The most bizarre aspect of the previous month's employment report was StatsCan's claim that about 98,000 private sector jobs had been lost, the most for any single month in the history of the data, with an offsetting and equally unprecedented leap in self-employment offsetting most of the loss.  Guess what? In September, StatsCan estimates that 130,000 private sector positions were created.  Neither the August nor the September data seems to bear any resemblance to what can be observed in the economy -- there have been no major layoffs, but equally no big plant openings either.

It still looks as though there may be something amiss in StatsCan's data collection, or perhaps its seasonal adjustment techniques.  Q3 is normally the time of the auto makers' model year switchover, which sometimes leads to workers being furloughed, but that wouldn't account for the reported jump in self-employment in August, which was largely reversed in September.

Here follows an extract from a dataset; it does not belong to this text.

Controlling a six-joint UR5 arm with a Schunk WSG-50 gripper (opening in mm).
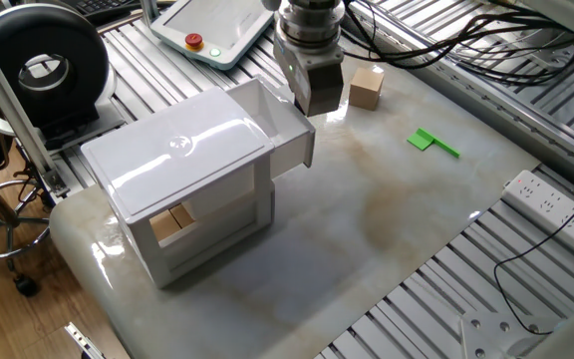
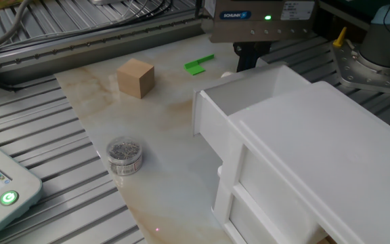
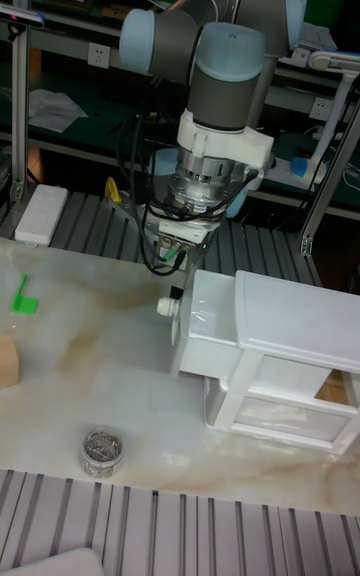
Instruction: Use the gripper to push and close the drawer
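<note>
The white drawer (image 1: pixel 279 122) sticks partly out of the top of its white cabinet (image 1: pixel 177 150), and nothing shows inside it. My gripper (image 1: pixel 319 102) hangs just outside the drawer's front panel (image 1: pixel 304 146), its dark fingers (image 2: pixel 245 57) together and against the panel's far upper edge. In the other fixed view the drawer (image 2: pixel 249 95) juts left from the cabinet (image 2: pixel 330 149), with the gripper (image 2: pixel 244 66) behind it. The tall view shows the gripper (image 3: pixel 182 264) above the drawer's small round knob (image 3: pixel 167 307).
A wooden cube (image 1: pixel 367 87) and a green piece (image 1: pixel 432 143) lie beyond the gripper. A small jar of metal bits (image 2: pixel 124 156) stands in front of the drawer. Another wooden block (image 1: pixel 179 220) sits on the cabinet's lower shelf. A power strip (image 1: pixel 558 206) lies at the right.
</note>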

Unreliable data make it difficult for even the most plugged-in experts to forecast the future, and one such has today announced that it's throwing in the towel:  the Bank of Canada!  Governor Stephen Poloz has announced  that the Bank will be dropping its "general market guidance" -- the use of terms like "easing bias" or "tightening bias" -- in the belief that doing so will help to reduce market volatility.  Poloz's predecessor, Mark Carney, was big on guidance, but his attempts to introduce it at the Bank of England have backfired quite badly.

From now on, the BoC intends to lay out its analysis of the economy and let market participants draw their own conclusions. In principle this sounds like a good thing -- economists and analysts will have to examine the economic data, rather than carrying out an exegesis on Gov Poloz's pronouncements. It's a bit unfortunate, however, that the Bank is unveiling this new approach at a time when faith in StatsCan's data is as low as it's ever been.